** TASK INSTRUCTIONS **
Look through the data below and extract, unchanged, the lines from the one that contains "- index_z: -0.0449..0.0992" to the one that contains "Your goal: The", both included.

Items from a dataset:
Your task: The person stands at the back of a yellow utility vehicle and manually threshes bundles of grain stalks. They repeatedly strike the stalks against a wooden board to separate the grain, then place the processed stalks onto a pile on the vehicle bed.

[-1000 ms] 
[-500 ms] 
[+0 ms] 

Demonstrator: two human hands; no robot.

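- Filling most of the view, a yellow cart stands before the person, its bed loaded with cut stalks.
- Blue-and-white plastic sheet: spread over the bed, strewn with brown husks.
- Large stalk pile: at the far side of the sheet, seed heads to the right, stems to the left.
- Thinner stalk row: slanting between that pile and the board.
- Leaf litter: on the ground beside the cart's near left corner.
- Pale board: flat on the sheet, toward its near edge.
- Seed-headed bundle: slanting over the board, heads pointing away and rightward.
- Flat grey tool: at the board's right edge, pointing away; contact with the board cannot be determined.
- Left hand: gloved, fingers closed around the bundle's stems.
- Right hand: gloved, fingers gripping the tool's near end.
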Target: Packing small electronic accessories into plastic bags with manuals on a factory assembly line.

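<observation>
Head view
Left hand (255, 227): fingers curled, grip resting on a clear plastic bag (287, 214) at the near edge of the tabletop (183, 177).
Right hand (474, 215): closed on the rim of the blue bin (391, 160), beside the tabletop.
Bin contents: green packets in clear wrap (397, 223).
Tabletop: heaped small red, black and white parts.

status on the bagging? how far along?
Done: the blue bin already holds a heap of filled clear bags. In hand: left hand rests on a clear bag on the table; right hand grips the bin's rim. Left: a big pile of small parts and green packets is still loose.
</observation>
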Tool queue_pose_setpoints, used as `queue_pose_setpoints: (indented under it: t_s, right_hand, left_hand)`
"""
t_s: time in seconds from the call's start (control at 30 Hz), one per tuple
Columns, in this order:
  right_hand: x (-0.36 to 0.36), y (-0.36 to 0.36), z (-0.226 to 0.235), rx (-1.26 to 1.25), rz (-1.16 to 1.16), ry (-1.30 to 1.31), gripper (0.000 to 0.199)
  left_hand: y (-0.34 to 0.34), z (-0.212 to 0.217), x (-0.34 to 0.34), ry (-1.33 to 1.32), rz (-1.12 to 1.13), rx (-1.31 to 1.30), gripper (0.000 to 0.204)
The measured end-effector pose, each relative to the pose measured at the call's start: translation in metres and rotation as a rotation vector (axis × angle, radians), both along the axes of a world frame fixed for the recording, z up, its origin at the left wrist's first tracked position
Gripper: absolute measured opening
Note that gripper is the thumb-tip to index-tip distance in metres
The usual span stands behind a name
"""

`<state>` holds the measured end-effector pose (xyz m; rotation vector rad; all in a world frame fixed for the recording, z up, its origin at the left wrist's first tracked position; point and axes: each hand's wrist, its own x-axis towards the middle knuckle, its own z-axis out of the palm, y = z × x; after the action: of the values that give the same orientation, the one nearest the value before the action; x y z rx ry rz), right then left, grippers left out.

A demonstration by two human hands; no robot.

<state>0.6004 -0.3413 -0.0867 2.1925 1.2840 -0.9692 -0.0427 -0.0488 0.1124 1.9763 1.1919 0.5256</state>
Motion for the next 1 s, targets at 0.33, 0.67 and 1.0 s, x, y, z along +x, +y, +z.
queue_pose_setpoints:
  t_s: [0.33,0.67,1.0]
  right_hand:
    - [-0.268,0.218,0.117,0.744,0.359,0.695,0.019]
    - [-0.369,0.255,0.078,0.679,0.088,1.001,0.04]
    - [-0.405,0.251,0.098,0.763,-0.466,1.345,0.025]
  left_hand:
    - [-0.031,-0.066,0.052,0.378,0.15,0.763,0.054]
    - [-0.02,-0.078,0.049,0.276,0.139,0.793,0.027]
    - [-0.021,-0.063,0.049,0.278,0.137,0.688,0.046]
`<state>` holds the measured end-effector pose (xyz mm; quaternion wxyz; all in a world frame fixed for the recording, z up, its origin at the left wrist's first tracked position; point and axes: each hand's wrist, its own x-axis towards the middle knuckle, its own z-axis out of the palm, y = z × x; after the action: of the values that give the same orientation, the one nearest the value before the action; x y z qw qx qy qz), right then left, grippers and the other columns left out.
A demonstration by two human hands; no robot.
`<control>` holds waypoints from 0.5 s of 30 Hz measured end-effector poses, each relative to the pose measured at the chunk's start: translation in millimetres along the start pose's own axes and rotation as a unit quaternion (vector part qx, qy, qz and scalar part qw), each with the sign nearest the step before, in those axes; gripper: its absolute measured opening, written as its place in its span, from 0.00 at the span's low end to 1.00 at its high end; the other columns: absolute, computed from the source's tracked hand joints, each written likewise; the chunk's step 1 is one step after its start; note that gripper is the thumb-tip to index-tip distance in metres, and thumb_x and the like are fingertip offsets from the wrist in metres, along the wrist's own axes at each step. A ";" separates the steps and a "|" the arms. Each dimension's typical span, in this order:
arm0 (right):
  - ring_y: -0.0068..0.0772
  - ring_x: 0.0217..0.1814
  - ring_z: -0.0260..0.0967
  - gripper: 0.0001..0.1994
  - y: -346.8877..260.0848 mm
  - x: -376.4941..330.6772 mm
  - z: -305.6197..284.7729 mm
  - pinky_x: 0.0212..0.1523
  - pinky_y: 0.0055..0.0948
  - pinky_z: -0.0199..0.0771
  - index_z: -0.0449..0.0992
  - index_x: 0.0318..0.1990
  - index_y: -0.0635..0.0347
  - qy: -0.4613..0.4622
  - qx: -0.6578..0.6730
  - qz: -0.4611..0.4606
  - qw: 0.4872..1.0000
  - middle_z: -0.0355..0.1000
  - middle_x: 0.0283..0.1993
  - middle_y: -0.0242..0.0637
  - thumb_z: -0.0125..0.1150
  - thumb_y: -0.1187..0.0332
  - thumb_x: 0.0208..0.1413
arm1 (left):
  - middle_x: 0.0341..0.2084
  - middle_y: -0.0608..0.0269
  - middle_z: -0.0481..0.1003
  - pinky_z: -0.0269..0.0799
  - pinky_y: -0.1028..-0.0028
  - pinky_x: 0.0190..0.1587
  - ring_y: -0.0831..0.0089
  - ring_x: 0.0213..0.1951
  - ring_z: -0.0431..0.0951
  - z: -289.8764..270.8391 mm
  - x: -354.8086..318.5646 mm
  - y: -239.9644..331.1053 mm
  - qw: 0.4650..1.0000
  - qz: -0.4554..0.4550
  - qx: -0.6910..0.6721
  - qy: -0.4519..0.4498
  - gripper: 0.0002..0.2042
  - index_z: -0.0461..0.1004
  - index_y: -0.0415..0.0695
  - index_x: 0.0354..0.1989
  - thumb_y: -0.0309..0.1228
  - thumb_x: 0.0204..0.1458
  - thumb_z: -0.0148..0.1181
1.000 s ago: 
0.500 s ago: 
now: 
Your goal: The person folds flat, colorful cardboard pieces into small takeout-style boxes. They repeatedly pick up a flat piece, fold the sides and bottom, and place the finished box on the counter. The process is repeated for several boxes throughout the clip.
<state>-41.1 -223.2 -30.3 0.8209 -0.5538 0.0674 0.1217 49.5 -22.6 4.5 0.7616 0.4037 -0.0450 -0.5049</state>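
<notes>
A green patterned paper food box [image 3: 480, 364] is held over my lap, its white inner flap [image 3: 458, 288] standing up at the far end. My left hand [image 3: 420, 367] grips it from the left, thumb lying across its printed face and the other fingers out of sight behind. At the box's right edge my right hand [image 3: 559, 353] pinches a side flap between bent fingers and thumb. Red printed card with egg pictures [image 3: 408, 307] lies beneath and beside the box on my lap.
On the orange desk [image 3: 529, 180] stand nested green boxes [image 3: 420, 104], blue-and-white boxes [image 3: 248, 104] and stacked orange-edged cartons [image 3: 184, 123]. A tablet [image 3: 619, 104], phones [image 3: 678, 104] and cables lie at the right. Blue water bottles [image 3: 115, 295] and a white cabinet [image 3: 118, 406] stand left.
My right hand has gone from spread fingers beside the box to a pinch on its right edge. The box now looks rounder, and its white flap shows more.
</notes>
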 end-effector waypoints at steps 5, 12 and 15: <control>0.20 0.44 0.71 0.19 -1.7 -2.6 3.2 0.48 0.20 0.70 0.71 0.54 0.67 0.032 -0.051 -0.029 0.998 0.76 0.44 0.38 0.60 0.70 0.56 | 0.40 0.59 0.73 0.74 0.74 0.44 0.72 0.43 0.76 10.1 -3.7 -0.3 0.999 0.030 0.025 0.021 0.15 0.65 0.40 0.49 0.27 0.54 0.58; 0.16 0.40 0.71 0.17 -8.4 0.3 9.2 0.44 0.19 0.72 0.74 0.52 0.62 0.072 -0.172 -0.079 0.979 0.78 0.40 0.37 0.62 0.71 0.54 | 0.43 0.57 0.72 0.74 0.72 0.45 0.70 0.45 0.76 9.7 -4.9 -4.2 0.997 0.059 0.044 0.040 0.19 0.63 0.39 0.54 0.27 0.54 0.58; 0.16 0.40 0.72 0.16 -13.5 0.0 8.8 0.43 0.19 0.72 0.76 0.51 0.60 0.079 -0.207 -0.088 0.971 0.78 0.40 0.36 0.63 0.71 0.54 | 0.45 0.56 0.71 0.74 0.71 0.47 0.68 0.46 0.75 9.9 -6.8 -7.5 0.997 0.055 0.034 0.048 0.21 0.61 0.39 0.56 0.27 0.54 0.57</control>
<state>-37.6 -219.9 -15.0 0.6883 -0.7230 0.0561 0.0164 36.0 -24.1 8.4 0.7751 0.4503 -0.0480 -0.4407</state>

** PROBLEM SOLUTION **
  - index_z: -0.0449..0.0992
  - index_x: 0.0318..0.1990
  - index_y: -0.0635..0.0347
  - qy: -0.4613..0.4622
  - qx: -0.6578..0.6730
  - qz: -0.4611..0.4606
  - qw: 0.4872..1.0000
  - middle_z: -0.0355..0.1000
  - middle_x: 0.0283..0.1993
  - middle_y: -0.0242..0.0637
  - thumb_z: -0.0125..0.1150
  - thumb_y: -0.1187..0.0332
  - thumb_x: 0.0208..0.1413
arm1 (left):
  - middle_x: 0.0341..0.2084
  - middle_y: -0.0608..0.0269
  - middle_z: -0.0481..0.1003
  - pinky_z: -0.0269..0.0799
  - pinky_y: -0.1028..-0.0028
  - pinky_x: 0.0190..0.1587
  - ring_y: -0.0831..0.0089
  - ring_x: 0.0213..0.1951
  - ring_z: -0.0431..0.0951
  - z: -289.8764..270.8391 mm
  - x: -354.8086..318.5646 mm
  - y: -239.9644..331.1053 mm
  - qw: 0.4650..1.0000
  - qz: -0.4554..0.4550
  - qx: -0.6910..0.6721
  - qy: -0.4519..0.4498
  - gripper: 0.0002..0.2042
  - index_z: -0.0461..0.1004
  - index_y: -0.0415..0.0695
  - index_x: 0.0354..0.1989
  - thumb_y: -0.0309..0.1228
  - thumb_x: 0.0204..0.1458
  - thumb_z: -0.0148..0.1181
1.000 s ago: 
0.500 s ago: 
now: 
Your goal: The person folds flat, colorful cardboard pieces into small takeout-style boxes. They repeatedly pick up a flat piece, fold the sides and bottom, and place the finished box on the counter. The process is repeated for several boxes throughout the clip.

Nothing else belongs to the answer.